Exercise:
Output exactly the lines below, starting with the line that has "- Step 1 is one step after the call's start" and going on through the line that has "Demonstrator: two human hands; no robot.", both included, and no other lines.

Stored data:
------------------------------------------------------------

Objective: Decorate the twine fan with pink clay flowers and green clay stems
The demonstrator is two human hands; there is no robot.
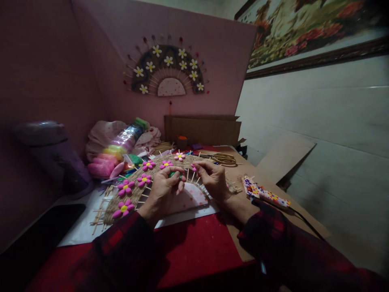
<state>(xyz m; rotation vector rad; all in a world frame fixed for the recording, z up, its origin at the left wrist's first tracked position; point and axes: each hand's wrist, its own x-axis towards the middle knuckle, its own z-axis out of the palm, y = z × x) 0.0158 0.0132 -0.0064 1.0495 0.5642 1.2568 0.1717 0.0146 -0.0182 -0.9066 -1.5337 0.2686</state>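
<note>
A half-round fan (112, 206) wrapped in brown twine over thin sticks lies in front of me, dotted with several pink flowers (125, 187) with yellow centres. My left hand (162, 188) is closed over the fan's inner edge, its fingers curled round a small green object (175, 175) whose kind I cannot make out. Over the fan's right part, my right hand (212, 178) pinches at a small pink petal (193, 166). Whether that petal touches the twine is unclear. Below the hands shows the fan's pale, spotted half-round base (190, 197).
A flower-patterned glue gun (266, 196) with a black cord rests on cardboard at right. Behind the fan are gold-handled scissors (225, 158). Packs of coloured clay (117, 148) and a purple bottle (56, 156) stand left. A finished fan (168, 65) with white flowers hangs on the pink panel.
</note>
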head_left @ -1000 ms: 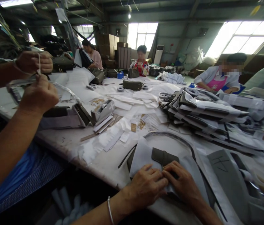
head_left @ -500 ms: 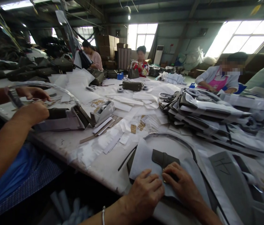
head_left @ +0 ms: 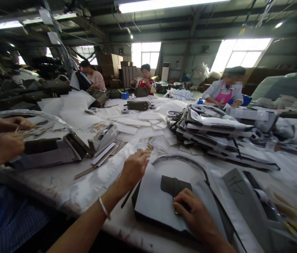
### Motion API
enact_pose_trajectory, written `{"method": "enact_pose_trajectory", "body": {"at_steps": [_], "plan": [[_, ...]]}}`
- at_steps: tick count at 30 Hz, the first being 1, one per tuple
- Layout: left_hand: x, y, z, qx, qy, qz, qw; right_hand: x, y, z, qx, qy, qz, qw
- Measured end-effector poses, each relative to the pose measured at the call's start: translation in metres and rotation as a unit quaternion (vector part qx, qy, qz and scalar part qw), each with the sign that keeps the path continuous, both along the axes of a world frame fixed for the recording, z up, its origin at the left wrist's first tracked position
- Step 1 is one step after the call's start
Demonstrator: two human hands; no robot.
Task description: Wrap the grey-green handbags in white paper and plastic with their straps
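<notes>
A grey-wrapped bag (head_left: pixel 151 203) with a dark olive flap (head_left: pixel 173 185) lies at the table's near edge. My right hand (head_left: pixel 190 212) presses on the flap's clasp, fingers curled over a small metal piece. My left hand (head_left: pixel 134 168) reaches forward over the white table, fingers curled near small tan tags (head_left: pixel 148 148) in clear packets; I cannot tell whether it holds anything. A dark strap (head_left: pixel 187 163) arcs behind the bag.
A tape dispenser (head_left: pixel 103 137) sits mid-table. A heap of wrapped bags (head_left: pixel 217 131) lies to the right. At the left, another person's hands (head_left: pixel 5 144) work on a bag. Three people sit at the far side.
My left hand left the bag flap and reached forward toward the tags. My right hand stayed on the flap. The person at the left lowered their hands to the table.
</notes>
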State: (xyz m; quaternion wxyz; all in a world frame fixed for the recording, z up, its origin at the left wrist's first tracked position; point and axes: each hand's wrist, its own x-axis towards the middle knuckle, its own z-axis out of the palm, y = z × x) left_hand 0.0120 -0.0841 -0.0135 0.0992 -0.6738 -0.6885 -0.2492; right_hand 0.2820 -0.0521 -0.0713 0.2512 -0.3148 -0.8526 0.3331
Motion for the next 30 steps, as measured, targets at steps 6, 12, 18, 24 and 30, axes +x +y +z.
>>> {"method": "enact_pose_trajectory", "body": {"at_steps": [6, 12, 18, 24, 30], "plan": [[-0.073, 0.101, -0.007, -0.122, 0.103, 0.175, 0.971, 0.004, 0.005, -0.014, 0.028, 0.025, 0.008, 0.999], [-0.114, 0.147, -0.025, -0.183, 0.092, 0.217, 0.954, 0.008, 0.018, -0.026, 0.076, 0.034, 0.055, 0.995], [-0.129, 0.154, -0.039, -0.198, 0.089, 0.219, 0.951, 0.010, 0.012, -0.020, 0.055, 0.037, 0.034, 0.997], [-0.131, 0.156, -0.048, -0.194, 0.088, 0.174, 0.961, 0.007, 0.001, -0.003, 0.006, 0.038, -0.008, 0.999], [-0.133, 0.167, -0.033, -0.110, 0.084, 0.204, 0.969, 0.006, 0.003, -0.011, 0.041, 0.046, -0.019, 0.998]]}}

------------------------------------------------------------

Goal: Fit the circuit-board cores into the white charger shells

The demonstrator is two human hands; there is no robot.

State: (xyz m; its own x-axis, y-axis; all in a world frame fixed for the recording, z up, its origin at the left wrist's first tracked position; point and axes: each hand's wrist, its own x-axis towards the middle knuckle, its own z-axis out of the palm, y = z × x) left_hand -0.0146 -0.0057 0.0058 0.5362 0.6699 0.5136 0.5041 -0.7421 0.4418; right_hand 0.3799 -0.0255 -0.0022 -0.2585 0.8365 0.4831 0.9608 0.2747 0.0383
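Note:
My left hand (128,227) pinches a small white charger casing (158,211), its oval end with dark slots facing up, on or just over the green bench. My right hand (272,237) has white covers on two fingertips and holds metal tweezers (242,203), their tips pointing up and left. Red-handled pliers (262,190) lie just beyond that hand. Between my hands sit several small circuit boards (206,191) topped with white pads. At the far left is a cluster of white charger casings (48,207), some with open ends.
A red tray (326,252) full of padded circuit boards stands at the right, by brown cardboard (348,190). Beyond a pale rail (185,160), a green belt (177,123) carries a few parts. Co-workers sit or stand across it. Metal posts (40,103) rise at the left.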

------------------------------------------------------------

Finished task:
- Step 1 is one step after the call's start
Demonstrator: two human hands; no robot.

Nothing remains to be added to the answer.